* DIRECTIONS FOR THIS TASK *
Every word of the listing must be returned. Retype it exactly.

* RECORDED INFORMATION *

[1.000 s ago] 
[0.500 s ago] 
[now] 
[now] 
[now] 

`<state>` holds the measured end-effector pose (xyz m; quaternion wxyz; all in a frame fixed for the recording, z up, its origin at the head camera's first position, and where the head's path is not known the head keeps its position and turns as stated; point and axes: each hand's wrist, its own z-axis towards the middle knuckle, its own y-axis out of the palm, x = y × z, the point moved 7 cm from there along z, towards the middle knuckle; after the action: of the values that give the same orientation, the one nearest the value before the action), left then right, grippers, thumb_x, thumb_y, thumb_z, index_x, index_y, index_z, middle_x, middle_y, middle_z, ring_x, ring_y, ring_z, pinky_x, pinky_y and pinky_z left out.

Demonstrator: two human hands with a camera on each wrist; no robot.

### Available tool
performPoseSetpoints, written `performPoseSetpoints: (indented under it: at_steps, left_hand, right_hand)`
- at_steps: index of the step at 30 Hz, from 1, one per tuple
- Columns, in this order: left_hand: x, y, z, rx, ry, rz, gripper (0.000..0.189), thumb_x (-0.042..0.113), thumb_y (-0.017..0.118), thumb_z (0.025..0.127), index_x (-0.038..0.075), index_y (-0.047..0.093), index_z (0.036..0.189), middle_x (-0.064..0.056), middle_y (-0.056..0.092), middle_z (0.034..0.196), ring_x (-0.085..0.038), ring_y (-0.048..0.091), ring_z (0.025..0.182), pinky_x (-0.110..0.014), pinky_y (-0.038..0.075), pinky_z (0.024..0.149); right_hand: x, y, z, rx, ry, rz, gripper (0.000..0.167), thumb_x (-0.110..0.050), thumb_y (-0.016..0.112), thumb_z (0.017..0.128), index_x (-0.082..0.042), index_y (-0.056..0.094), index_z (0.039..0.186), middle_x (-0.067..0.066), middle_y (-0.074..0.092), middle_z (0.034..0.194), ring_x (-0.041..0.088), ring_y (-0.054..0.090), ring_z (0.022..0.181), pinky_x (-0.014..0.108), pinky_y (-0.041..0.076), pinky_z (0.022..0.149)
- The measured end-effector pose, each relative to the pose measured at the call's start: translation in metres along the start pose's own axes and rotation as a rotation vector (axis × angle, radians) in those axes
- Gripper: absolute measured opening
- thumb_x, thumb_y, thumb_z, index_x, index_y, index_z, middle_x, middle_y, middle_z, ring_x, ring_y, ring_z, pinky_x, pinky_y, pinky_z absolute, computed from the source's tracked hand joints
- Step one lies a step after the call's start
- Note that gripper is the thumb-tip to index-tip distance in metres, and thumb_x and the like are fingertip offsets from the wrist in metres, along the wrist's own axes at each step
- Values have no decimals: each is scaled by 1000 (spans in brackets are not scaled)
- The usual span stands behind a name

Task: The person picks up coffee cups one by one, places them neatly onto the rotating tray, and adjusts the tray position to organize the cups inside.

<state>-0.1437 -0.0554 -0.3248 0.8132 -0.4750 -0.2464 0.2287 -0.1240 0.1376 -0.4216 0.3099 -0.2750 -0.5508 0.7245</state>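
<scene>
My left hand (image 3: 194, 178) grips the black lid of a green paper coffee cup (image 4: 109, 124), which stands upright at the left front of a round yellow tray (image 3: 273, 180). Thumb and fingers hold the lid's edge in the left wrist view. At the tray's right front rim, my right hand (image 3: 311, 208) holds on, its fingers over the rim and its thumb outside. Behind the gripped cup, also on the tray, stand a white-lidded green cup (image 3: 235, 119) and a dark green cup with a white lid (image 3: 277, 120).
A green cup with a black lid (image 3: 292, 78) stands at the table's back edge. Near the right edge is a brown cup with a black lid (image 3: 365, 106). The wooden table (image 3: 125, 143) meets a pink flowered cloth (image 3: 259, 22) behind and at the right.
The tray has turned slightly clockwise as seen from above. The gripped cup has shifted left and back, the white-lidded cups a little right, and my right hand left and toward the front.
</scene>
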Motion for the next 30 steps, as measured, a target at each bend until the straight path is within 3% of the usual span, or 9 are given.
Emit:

* RESULT FOR THIS TASK *
[1.000 s ago] 
[0.500 s ago] 
[now] 
[now] 
[now] 

`<state>` holds the measured end-effector pose (xyz m; quaternion wxyz; all in a frame fixed for the recording, z up, its origin at the head camera's first position, and where the head's path is not known the head keeps its position and turns as stated; point and axes: each hand's wrist, its own z-axis towards the middle knuckle, its own y-axis out of the palm, x = y × z, the point moved 7 cm from there along z, towards the middle knuckle; after the action: of the values that give the same orientation, the one nearest the value before the action), left then right, grippers, thumb_x, thumb_y, thumb_z, index_x, index_y, index_z, middle_x, middle_y, middle_z, ring_x, ring_y, ring_z, pinky_x, pinky_y and pinky_z left out.

Demonstrator: two human hands with a camera on each wrist; no robot.

### Available tool
performPoseSetpoints, written `performPoseSetpoints: (indented under it: at_steps, left_hand, right_hand)`
- at_steps: index of the step at 30 Hz, from 1, one per tuple
- Columns, in this order: left_hand: x, y, z, rx, ry, rz, gripper (0.000..0.189), thumb_x (-0.042..0.113), thumb_y (-0.017..0.118), thumb_z (0.025..0.127), index_x (-0.038..0.075), index_y (-0.047..0.093), index_z (0.036..0.189), middle_x (-0.064..0.056), middle_y (-0.056..0.092), middle_z (0.034..0.196), ring_x (-0.085..0.038), ring_y (-0.048..0.091), ring_z (0.025..0.182), pinky_x (-0.110..0.014), pinky_y (-0.038..0.075), pinky_z (0.024..0.149); right_hand: x, y, z, rx, ry, rz, gripper (0.000..0.167), thumb_x (-0.110..0.050), thumb_y (-0.016..0.112), thumb_z (0.017..0.128), index_x (-0.082..0.042), index_y (-0.056..0.094), index_z (0.039..0.186), middle_x (-0.067..0.066), middle_y (-0.074..0.092), middle_z (0.034..0.194), ring_x (-0.041..0.088), ring_y (-0.054..0.090), ring_z (0.022..0.181), pinky_x (-0.014..0.108), pinky_y (-0.041..0.076), pinky_z (0.022..0.149)
- The measured end-effector pose, each relative to the pose measured at the call's start: translation in metres along the start pose's own axes and rotation as a rotation vector (axis × angle, radians) in those axes
- Gripper: absolute measured opening
- thumb_x, thumb_y, thumb_z, index_x, index_y, index_z, middle_x, middle_y, middle_z, ring_x, ring_y, ring_z, pinky_x, pinky_y, pinky_z absolute, computed from the source's tracked hand joints
- Step one lies a step after the call's start
- Note that gripper is the thumb-tip to index-tip distance in metres, and thumb_x and the like are fingertip offsets from the wrist in metres, along the wrist's own axes at each step
- Values have no decimals: each is scaled by 1000 (spans in brackets are not scaled)
- The usual span stands behind a name

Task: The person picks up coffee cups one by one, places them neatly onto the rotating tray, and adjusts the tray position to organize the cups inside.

<state>-0.1437 -0.0554 -0.3248 0.8132 -0.4750 -0.2464 0.2287 -0.1240 0.1376 -0.4216 0.3099 -0.2750 -0.5508 0.7245</state>
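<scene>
My left hand (image 3: 194, 178) grips the black lid of a green paper coffee cup (image 4: 109, 124), which stands upright at the left front of a round yellow tray (image 3: 273, 180). Thumb and fingers hold the lid's edge in the left wrist view. At the tray's right front rim, my right hand (image 3: 311, 208) holds on, its fingers over the rim and its thumb outside. Behind the gripped cup, also on the tray, stand a white-lidded green cup (image 3: 235, 119) and a dark green cup with a white lid (image 3: 277, 120).
A green cup with a black lid (image 3: 292, 78) stands at the table's back edge. Near the right edge is a brown cup with a black lid (image 3: 365, 106). The wooden table (image 3: 125, 143) meets a pink flowered cloth (image 3: 259, 22) behind and at the right.
The tray has turned slightly clockwise as seen from above. The gripped cup has shifted left and back, the white-lidded cups a little right, and my right hand left and toward the front.
</scene>
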Motion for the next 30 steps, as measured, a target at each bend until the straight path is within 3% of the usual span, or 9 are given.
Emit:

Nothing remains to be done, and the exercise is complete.